Thursday, May 12, 2011

May 4th

The results of the PET and CT scans are very concerning to us. The "mass" that they biopsied after February's scan is still there, and worse, it is even bigger than it was. Drew's oncologist still thinks that the mass is a result of the refractures of rib #6. And, there it is, as plain as day, a new fracture. But, the pediatric surgeon is not sure that the "hot spot" is just symptomatic of the rib problem. Although it was biopsied in February, the results could be flawed because they only did a needle-guided biopsy at that time. What that means is that the center of this "mass" is not showing any cancer cells; but, a needle biopsy doesn't test the whole mass--only the center. Though Dr. Hajjar (the oncologist) isn't overly-worried, Dr. Thompson (the surgeon) shows more concern. And, that concerns us. For this to be a cancerous tumor, it had to start growing during chemotherapy, and that doesn't make sense. But, the surgeon explained that it could be a different type of tumor or even the same Ewing's tumor but now resistent to that chemo regimen.

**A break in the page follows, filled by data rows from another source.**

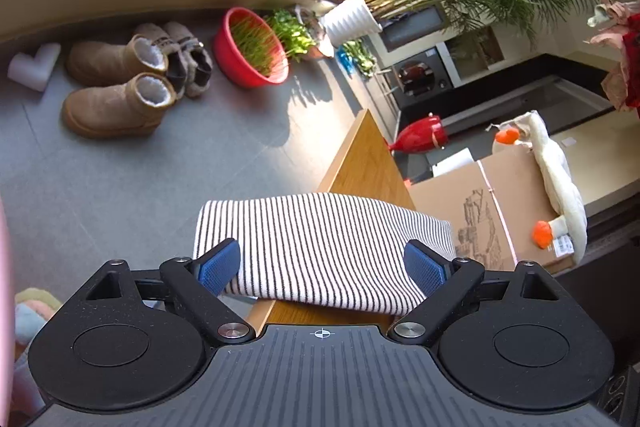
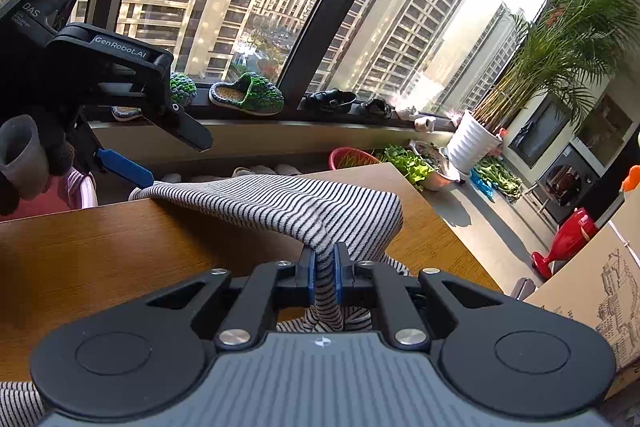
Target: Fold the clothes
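Note:
A black-and-white striped garment (image 2: 280, 203) lies on the wooden table (image 2: 100, 239), with one fold lifted off the surface. My right gripper (image 2: 324, 275) is shut on that lifted fold, and the cloth bunches between its blue pads. In the left wrist view the same striped garment (image 1: 320, 247) drapes over the table's corner (image 1: 368, 155). My left gripper (image 1: 322, 265) stands wide open with the cloth's near edge between its pads, neither pad pressing on it. From the right wrist view, the left gripper (image 2: 176, 163) sits at the garment's far left edge, held by a gloved hand (image 2: 24, 159).
A cardboard box (image 1: 500, 211) with a plush goose (image 1: 556, 179) on it stands beside the table, and a red vase (image 1: 420, 139) lies behind it. On the floor are boots (image 1: 116, 95), a red basin (image 1: 248, 47) and potted plants (image 2: 472, 139). Slippers (image 2: 248, 95) rest on the window sill.

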The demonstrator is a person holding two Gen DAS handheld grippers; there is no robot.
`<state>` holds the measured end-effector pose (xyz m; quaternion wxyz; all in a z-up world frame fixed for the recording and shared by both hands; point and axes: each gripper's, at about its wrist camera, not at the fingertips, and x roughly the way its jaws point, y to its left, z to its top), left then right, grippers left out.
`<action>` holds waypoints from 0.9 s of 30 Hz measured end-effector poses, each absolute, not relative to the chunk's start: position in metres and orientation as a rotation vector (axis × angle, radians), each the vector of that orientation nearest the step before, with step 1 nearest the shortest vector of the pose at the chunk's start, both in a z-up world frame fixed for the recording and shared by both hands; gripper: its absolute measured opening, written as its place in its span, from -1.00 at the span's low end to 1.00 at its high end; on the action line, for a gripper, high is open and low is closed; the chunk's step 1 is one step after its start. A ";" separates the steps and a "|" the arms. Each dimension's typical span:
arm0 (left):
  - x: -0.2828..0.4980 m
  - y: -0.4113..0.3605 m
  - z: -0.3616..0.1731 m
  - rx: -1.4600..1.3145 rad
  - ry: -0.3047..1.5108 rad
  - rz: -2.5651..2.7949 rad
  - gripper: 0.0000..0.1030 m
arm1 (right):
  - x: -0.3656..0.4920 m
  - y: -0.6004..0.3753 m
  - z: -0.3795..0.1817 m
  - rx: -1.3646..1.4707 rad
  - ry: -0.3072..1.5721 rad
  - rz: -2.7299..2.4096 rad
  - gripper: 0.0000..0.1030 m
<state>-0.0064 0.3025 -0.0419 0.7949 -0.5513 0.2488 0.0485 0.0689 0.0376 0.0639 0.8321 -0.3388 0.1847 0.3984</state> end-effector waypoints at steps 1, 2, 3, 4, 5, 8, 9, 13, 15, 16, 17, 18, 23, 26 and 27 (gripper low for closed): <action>-0.008 0.305 -0.045 -1.210 0.532 0.101 0.80 | 0.068 0.035 0.062 -0.708 0.401 0.845 -0.84; -0.010 0.307 -0.048 -1.225 0.532 0.100 0.80 | 0.069 0.031 0.061 -0.690 0.413 0.843 -0.84; -0.011 0.308 -0.050 -1.233 0.533 0.104 0.80 | 0.068 0.029 0.060 -0.679 0.421 0.843 -0.84; -0.012 0.310 -0.053 -1.239 0.535 0.114 0.80 | 0.067 0.026 0.059 -0.668 0.428 0.843 -0.84; -0.013 0.311 -0.055 -1.245 0.538 0.127 0.80 | 0.070 0.025 0.059 -0.662 0.424 0.836 -0.84; -0.015 0.316 -0.066 -1.299 0.545 0.141 0.81 | 0.074 0.016 0.058 -0.635 0.435 0.813 -0.84; -0.016 0.318 -0.069 -1.319 0.547 0.145 0.81 | 0.079 0.014 0.056 -0.624 0.444 0.806 -0.84; -0.012 0.316 -0.077 -1.344 0.583 0.146 0.81 | 0.081 0.004 0.049 -0.607 0.464 0.799 -0.84; -0.007 0.312 -0.077 -1.343 0.591 0.142 0.81 | 0.079 0.000 0.049 -0.586 0.466 0.807 -0.83; -0.004 0.310 -0.075 -1.330 0.587 0.138 0.80 | 0.078 -0.002 0.048 -0.578 0.464 0.809 -0.82; -0.001 0.307 -0.069 -1.293 0.577 0.143 0.75 | 0.078 -0.002 0.048 -0.570 0.462 0.809 -0.81; 0.002 0.303 -0.061 -1.247 0.565 0.153 0.66 | 0.077 -0.003 0.048 -0.562 0.462 0.811 -0.81; 0.013 0.281 -0.024 -0.988 0.517 0.208 0.52 | 0.077 -0.010 0.046 -0.536 0.470 0.809 -0.80; 0.018 0.270 -0.012 -0.906 0.522 0.215 0.40 | 0.077 -0.014 0.046 -0.523 0.473 0.805 -0.80; 0.019 0.267 -0.011 -0.887 0.524 0.217 0.34 | 0.077 -0.014 0.046 -0.518 0.475 0.804 -0.80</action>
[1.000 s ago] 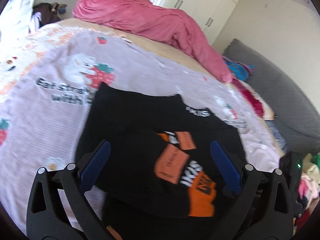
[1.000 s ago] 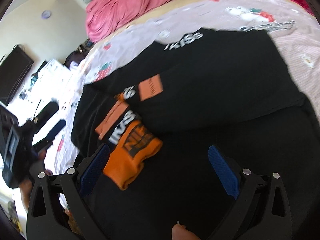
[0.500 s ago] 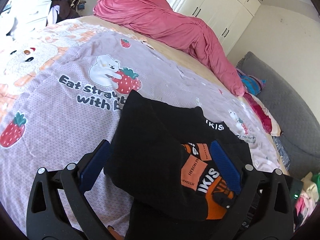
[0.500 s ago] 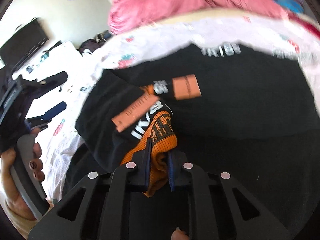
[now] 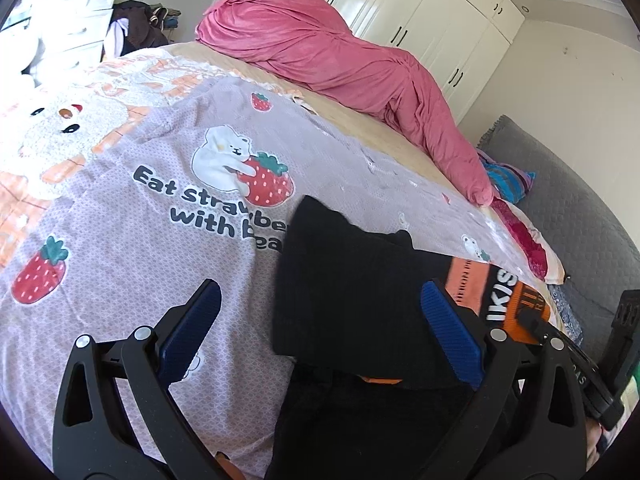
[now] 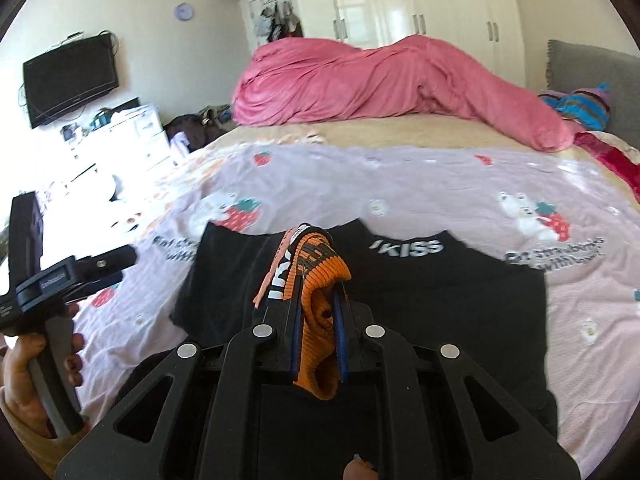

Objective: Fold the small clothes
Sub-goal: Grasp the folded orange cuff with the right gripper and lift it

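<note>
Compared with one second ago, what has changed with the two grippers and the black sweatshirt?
The right gripper, open a second ago, has shut on the orange cuff and lifted the sleeve up off the black sweatshirt, drawing it toward the right. The left gripper has shifted left; the garment now lies mostly by its right finger. It remains open and holds nothing. The sweatshirt body stays on the strawberry bedspread, and the pink duvet is unmoved.

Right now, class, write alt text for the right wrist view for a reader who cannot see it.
The right gripper is shut on the ribbed orange cuff of a black sweater, lifting it above a strawberry-print lilac bedspread. A crumpled pink duvet lies behind; the left gripper is at left.
</note>
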Demonstrator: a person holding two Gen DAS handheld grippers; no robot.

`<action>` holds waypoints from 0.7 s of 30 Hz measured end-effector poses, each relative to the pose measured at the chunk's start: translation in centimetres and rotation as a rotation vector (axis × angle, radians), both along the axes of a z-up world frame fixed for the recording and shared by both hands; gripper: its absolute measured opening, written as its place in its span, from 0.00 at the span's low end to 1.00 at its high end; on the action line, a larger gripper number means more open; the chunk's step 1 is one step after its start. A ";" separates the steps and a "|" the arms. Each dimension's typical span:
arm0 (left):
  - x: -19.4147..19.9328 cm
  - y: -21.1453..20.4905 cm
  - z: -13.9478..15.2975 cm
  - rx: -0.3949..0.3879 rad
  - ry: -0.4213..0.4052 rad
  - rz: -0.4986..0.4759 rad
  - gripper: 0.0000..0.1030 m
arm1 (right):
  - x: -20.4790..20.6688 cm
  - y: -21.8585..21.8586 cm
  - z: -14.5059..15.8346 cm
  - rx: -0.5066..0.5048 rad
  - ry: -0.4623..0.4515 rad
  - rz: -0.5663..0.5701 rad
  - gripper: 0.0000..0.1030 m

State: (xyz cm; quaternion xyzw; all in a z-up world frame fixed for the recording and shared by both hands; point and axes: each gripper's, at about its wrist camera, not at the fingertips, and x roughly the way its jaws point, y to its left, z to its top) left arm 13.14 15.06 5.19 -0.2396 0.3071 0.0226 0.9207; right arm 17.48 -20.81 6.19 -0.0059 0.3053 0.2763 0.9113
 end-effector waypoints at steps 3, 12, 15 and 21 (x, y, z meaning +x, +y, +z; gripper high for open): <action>0.0 0.0 0.0 0.006 0.001 0.005 0.91 | 0.7 -1.7 -0.6 0.017 0.011 -0.042 0.12; 1.2 -1.5 -0.6 0.032 0.027 -0.029 0.91 | 1.1 -4.5 -1.5 0.003 0.003 -0.127 0.12; 1.7 -2.5 -0.6 0.033 0.026 -0.068 0.91 | 1.1 -5.1 -1.4 -0.002 0.000 -0.151 0.12; 2.6 -4.1 -1.0 0.028 0.039 -0.117 0.91 | 1.6 -6.5 -1.7 -0.001 0.007 -0.190 0.12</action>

They are going to schedule Drew for another surgery. This time to totally remove rib #6. Though we aren't sure how many times he's re-fractured the rib, it is for certain that the rib has been damaged to the point that it is no longer offering any support to his frame, and in fact, with the jagged edges, could possibly puncture a lung if Drew were to fall. While they are removing rib #6, they will take the whole "mass" section and do a regular biopsy to alleviate all our fears.